The Center for the Advancement of the Steady State Economy has a different take on the push for ‘economic growth’.
Myths are interesting stories, and sometimes they even have a basis in fact. But when it comes to the economy, we can’t afford to make decisions based on ‘truthiness’ and unexplored assumptions. Myths often contribute heavily to our perceptions of how the world works, so it’s necessary to debunk the myths swirling around economic growth and the steady-state economy.
Myth: Economic growth is always desirable.
Reality: To determine whether economic growth is desirable requires us to examine its value objectively, without blindly assuming that all growth is worth pursuing. Growth comes with both benefits and costs. The goal is to grow the economy when the benefits are higher than the costs, and to have the wisdom to stop growing when the costs catch up. The economic laws of diminishing marginal utility and increasing marginal costs tell us that, over time, costs do catch up with benefits.

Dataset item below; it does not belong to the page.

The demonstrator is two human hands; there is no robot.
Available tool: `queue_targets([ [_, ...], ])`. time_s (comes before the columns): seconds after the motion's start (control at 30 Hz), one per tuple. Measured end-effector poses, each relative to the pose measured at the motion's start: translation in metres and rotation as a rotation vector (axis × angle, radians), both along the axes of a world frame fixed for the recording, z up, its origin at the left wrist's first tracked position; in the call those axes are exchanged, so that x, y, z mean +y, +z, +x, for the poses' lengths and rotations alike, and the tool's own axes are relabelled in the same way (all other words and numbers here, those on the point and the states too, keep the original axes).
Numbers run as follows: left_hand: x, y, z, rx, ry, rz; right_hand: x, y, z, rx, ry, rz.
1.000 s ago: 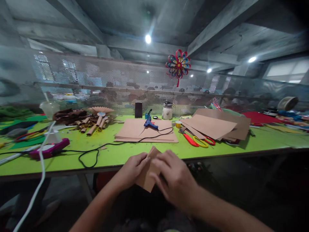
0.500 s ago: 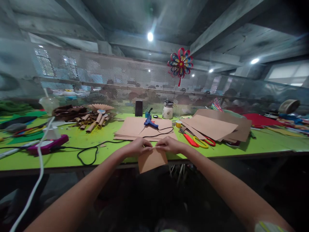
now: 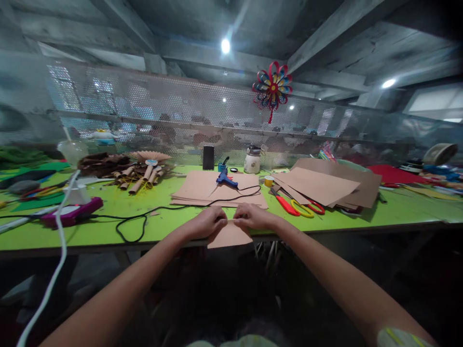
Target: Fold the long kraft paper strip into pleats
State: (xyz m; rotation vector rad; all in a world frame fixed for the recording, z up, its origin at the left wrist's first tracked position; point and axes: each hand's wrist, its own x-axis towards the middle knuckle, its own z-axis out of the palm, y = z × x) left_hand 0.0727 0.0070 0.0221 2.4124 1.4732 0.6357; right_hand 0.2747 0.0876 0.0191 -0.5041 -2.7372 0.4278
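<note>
A piece of brown kraft paper (image 3: 230, 236) hangs over the front edge of the green table. My left hand (image 3: 209, 222) pinches its upper edge on the left, thumb and fingers closed. On the right, my right hand (image 3: 253, 218) grips the same edge with its fingertips, a small gap from the left hand. Just behind the hands lies a stack of brown paper sheets (image 3: 188, 189). A blue glue gun (image 3: 227, 180) rests on that stack, its black cord (image 3: 173, 207) running left across the table.
Red-handled scissors (image 3: 285, 204) and yellow-handled scissors (image 3: 303, 210) lie right of the stack, near larger brown sheets (image 3: 321, 182). A purple power strip (image 3: 72, 212) sits left. Rolled paper pieces (image 3: 139, 183), a white bottle (image 3: 252, 161) and a dark phone-like slab (image 3: 208, 158) stand behind.
The paper's hanging part has tipped up and looks shorter now. Both hands stay on its edge, with a slightly wider gap between them. The view has shifted a little.
</note>
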Motion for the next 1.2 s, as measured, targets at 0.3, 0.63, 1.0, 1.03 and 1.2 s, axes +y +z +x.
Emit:
queue_targets([
  [0.3, 0.006, -0.017, -0.001, 0.007, -0.041, 0.148, 0.001, -0.02, -0.006, 0.135, -0.017, 0.141],
  [0.63, 0.004, -0.014, -0.01, 0.025, -0.058, 0.107, -0.003, -0.019, -0.003, 0.108, 0.006, 0.201],
  [1.0, 0.006, -0.017, -0.004, 0.055, -0.054, 0.16, -0.007, -0.023, -0.019, 0.1, 0.023, 0.213],
  [1.03, 0.006, -0.017, -0.004, 0.054, -0.057, 0.161, -0.007, -0.022, -0.018, 0.092, 0.032, 0.2],
  [1.2, 0.005, -0.016, -0.007, 0.058, -0.054, 0.132, -0.005, -0.018, -0.013, 0.079, 0.055, 0.151],
])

Myth: A steady-state economy is the same thing as a depression or recession (the result of a failed growth economy).
Reality: A steady-state economy is not a failed growth economy. An aeroplane is designed for forward motion. If it tries to hover, it crashes. It is not fruitful to conceive of a helicopter as an airplane that fails to move forward. It is a different thing designed to hover. Likewise a steady-state economy is not designed to grow. Stability in a steady-state economy is a healthy condition, a condition that allows people to meet their needs without undermining the life-support systems of the planet.
Myth: Technology and progress will grind to a halt in a steady-state economy.

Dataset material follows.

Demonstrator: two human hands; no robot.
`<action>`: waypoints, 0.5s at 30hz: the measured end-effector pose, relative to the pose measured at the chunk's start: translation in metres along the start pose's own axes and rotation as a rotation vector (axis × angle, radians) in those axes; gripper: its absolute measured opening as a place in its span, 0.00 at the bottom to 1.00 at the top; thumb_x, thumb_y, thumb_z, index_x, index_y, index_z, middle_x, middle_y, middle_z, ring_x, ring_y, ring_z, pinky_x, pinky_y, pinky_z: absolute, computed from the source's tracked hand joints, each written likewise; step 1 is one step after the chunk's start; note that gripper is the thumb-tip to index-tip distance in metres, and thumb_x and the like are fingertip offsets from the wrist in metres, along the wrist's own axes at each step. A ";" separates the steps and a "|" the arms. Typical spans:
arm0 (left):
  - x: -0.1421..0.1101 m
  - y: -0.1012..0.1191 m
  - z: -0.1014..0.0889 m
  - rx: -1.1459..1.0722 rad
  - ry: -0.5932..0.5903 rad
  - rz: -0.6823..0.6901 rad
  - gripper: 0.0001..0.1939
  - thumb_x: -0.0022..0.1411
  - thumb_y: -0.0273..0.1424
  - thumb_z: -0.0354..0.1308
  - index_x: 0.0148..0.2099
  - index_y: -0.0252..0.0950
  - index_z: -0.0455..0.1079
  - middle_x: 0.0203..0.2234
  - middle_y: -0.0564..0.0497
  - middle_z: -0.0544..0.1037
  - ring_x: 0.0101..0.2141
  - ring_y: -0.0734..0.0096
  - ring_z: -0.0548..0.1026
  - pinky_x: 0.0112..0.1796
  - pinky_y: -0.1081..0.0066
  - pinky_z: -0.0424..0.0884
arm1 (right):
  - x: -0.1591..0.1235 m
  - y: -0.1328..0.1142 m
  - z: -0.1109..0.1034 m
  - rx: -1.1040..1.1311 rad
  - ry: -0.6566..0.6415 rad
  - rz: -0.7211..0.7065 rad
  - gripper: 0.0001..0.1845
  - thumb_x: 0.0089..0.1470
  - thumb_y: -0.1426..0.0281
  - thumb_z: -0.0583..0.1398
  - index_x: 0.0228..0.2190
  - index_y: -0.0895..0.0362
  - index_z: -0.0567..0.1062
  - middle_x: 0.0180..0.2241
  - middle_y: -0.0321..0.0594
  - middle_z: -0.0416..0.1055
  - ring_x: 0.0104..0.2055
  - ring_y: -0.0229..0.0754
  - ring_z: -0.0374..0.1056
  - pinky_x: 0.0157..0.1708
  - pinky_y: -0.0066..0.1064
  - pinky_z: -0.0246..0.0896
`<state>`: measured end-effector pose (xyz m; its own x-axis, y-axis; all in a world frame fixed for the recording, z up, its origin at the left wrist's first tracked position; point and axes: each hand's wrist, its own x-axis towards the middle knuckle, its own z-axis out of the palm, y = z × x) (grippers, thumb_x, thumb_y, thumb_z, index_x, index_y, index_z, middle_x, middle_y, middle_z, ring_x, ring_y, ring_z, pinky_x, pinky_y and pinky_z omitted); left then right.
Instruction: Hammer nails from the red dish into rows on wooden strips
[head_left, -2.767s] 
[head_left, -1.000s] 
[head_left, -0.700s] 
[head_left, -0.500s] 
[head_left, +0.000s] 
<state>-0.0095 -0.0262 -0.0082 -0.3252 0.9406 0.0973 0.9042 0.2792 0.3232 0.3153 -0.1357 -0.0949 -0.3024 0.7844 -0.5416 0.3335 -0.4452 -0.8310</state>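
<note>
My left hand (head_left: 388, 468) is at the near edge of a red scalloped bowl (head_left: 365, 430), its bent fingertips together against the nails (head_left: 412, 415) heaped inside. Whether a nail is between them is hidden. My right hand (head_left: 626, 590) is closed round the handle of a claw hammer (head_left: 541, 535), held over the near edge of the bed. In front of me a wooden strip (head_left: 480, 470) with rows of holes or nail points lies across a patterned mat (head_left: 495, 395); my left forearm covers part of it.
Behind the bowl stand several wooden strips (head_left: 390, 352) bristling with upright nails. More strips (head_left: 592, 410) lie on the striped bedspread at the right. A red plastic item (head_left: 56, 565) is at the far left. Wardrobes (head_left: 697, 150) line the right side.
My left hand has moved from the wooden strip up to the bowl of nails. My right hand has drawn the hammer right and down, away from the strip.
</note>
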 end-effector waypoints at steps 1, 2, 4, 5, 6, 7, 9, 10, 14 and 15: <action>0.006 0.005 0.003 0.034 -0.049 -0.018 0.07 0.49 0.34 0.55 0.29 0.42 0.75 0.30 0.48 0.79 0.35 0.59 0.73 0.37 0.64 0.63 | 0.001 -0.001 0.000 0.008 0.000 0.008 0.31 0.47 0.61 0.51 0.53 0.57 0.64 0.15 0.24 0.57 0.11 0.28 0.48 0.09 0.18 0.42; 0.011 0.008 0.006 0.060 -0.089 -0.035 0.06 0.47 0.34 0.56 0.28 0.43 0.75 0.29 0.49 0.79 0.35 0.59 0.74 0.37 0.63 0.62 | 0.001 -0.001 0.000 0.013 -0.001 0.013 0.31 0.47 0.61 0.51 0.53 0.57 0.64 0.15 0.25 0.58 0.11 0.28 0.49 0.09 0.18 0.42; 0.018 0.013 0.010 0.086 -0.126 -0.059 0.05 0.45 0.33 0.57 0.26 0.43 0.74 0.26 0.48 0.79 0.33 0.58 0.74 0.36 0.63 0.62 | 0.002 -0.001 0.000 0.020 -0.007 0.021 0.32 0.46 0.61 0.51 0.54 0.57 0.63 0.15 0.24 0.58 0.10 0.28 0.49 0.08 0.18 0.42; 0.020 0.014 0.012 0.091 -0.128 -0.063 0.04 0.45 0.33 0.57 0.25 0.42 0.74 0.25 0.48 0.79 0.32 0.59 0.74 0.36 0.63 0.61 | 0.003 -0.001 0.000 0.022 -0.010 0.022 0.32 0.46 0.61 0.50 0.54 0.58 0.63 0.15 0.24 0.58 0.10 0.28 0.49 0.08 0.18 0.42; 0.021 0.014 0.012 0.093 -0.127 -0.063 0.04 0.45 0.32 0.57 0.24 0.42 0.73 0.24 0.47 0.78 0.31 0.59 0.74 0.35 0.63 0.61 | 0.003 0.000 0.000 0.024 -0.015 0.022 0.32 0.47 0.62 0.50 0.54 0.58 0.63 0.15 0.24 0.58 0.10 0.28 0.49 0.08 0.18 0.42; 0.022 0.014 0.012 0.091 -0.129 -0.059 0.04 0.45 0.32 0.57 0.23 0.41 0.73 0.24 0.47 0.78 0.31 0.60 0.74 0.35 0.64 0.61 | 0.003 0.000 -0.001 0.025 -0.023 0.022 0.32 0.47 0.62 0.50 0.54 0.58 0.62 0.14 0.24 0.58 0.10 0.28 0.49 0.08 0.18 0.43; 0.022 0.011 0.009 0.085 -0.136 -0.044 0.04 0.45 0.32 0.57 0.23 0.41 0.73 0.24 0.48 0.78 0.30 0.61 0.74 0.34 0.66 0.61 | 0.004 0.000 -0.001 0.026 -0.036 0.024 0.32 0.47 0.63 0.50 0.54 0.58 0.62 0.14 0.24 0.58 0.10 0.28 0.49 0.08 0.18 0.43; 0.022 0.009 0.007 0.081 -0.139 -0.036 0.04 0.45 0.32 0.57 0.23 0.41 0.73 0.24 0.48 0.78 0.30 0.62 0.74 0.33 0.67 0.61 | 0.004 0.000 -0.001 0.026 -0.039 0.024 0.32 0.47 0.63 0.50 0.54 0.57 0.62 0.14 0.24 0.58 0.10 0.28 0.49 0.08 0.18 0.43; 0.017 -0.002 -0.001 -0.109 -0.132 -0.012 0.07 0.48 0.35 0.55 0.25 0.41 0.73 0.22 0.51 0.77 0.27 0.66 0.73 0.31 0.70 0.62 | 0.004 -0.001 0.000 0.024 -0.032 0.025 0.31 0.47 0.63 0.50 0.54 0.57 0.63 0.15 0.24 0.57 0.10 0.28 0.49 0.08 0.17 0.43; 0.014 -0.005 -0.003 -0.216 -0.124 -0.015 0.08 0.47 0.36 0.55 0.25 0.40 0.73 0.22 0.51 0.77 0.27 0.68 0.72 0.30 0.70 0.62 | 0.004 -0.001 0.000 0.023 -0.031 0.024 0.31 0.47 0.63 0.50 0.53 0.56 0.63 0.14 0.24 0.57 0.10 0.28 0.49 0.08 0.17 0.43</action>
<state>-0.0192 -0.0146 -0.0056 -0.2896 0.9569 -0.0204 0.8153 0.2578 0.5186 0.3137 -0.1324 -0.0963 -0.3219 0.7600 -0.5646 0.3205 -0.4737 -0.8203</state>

Reality: A strong incentive for technological progress exists in a steady-state economy because of the drive for better goods and services. With stabilised material and energy inputs (as would occur in a steady-state economy), technological progress becomes the main source of higher-quality outputs.

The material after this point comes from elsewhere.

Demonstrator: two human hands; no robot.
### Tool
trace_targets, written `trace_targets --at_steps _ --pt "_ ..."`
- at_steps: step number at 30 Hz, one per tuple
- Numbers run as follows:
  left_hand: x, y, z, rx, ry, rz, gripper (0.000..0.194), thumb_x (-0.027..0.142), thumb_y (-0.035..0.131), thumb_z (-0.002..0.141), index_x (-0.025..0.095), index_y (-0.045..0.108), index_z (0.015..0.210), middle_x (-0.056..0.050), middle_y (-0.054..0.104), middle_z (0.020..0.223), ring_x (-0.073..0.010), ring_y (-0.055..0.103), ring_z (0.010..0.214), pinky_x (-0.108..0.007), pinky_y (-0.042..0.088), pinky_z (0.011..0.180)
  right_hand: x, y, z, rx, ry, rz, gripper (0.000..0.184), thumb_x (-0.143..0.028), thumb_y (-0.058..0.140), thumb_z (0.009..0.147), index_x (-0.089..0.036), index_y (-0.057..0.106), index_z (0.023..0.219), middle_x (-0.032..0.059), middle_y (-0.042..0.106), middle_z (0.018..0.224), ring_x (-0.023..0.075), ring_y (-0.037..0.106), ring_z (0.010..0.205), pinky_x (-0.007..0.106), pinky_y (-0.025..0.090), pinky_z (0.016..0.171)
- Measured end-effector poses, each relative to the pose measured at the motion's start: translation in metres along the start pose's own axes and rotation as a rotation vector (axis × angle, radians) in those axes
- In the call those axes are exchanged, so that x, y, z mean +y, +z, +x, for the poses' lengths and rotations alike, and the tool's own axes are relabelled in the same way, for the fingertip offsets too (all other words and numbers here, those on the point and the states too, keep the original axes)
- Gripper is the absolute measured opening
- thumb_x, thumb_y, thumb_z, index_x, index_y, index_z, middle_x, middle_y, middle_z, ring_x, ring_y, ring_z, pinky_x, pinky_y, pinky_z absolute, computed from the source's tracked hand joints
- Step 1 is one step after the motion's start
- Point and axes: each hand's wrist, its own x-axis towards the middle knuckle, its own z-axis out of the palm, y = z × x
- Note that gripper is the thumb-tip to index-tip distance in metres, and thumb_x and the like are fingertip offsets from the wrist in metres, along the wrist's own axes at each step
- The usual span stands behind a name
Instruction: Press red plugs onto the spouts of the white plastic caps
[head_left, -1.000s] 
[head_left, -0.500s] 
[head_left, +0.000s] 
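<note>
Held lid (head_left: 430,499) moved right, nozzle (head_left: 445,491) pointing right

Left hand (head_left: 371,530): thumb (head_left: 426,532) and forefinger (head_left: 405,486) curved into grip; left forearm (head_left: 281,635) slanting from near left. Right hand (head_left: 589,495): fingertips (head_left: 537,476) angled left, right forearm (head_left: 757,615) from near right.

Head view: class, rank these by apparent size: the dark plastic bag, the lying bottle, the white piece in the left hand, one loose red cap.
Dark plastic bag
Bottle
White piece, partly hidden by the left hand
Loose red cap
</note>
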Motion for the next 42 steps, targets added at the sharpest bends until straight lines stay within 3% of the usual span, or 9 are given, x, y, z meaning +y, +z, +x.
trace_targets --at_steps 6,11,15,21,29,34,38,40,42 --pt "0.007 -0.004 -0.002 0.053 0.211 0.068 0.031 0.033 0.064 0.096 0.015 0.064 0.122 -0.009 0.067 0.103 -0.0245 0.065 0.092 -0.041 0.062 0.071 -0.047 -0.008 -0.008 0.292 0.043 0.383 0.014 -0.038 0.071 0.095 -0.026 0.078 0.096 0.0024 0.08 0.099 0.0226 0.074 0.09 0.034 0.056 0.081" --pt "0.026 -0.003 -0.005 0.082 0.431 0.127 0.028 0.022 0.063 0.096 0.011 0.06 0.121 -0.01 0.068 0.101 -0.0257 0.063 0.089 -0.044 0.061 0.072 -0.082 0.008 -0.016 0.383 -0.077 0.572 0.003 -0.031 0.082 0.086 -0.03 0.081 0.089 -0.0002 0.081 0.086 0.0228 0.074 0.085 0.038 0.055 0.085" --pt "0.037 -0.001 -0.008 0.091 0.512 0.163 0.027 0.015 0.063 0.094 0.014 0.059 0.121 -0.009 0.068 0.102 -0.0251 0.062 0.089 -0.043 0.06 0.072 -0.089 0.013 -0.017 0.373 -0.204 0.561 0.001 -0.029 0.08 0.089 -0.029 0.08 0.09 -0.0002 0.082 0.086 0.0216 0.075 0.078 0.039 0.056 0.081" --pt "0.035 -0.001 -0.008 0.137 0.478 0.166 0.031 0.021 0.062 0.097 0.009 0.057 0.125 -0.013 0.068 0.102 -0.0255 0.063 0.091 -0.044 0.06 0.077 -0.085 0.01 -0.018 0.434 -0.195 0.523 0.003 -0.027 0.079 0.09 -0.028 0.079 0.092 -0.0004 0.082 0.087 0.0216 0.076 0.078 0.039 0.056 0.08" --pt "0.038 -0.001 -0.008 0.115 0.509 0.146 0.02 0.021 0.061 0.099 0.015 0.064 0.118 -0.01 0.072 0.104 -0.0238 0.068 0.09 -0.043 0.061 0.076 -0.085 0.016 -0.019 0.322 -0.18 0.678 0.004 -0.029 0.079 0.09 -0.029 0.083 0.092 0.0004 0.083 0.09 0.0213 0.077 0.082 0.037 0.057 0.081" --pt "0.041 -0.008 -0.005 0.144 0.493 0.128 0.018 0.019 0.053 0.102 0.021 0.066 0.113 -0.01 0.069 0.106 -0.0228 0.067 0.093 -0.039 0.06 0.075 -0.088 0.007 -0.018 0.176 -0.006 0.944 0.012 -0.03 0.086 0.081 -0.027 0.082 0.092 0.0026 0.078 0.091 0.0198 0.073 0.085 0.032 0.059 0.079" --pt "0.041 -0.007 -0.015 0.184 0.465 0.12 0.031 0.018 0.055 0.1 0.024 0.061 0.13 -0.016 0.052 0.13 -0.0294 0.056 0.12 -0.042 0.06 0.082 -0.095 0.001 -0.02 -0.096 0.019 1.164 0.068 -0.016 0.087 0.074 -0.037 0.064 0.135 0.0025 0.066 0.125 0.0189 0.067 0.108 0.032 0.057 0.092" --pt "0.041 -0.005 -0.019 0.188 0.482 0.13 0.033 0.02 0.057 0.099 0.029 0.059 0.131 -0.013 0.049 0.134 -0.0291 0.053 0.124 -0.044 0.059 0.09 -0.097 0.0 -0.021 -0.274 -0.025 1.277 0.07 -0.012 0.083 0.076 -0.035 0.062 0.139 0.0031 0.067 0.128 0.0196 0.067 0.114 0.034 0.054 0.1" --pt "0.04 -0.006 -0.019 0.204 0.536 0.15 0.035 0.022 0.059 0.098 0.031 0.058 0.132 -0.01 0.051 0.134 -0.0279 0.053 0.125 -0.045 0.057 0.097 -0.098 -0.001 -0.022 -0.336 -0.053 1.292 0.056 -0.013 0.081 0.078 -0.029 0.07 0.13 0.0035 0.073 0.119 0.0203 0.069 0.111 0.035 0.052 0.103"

Myth: Failure to grow causes economic turmoil and unemployment.
Reality: This myth is true for an economy structured for growth. When consumption slows in a growth economy, recession ensues. But a steady-state economy is precisely and intentionally structured for stability. It’s the stability that provides a good life for citizens and eliminates turbulent boom and bust cycles.
Myth: A steady-state economy means government by a harsh communist regime.
Reality: A steady-state economy can exist in a constitutional democracy with a commonsense mixture of markets and market regulations. Market structures are employed to allocate resources efficiently, but some vital decisions (eg how big to grow) are kept outside the market. A steady-state economy features a mix of private and public ownership of economic resources.
Myth: A steady-state economy means widespread poverty.
Reality: Economic growth has not eradicated poverty. The condition of having a stable and sustainable population in a steady-state economy allows more resources per person. The design of institutions to ensure fair distribution of wealth also provides an income/wealth floor below which no-one can fall.
Myth: A steady-state economy means fewer choices and less freedom.
Reality: In a steady-state economy, citizens exercise as much freedom as possible without impinging on the freedom of others. Stable numbers of people consuming sustainable levels of resources means that each person has more freedom to pursue desired activities. Economic institutions are designed to respect ecological limits, but personal choice is maximised within that institutional framework.
Myth: We can grow the economy continuously because we can decouple growth from resource use and waste production.
Reality: We can achieve relative decoupling by reducing the ecological intensity per unit of economic output. But to have a sustainable economy, we would need to achieve absolute decoupling, a situation in which resource impacts decline overall. Even if we make great gains in relative decoupling, which we have over the last several decades, these gains can be entirely swamped by economic growth. For example, carbon dioxide emissions per unit of economic output have decreased. But growth in economic output has led to higher absolute emissions of carbon dioxide, despite increasing efficiency.
Myth: Technological progress will allow unlimited economic growth.
Reality: The laws of thermodynamics rule the economic production process, and they tell us that, regardless of technology, all production requires high-quality inputs and generates lower-quality outputs. Thermodynamic laws also tell us that we cannot achieve 100 per cent efficiency. When the limits to efficiency have been reached, the only remaining way to grow the economy is by using more natural capital (including energy), which is limited in quantity. The application (or misapplication) of technology also plays a role – if technology isn’t aimed specifically at reducing the overall use of materials and energy, it won’t make any headway on that front.
The evidence is all around us – the global human economy has grown too large. Continued economic growth (especially in high-consuming nations) is at best irresponsible, and at worst risks ecological collapse and resource deprivation for future generations. The logical way forward for nations of the world is to take a different path to achieve sustainable, healthy, and equitable lifestyles for citizens. The alternative to continued economic growth is a non-growing or steady-state economy. Modern societies have not undertaken efforts to establish steady-state economies – the goal has consistently been growth, especially since the dawn of the industrial revolution.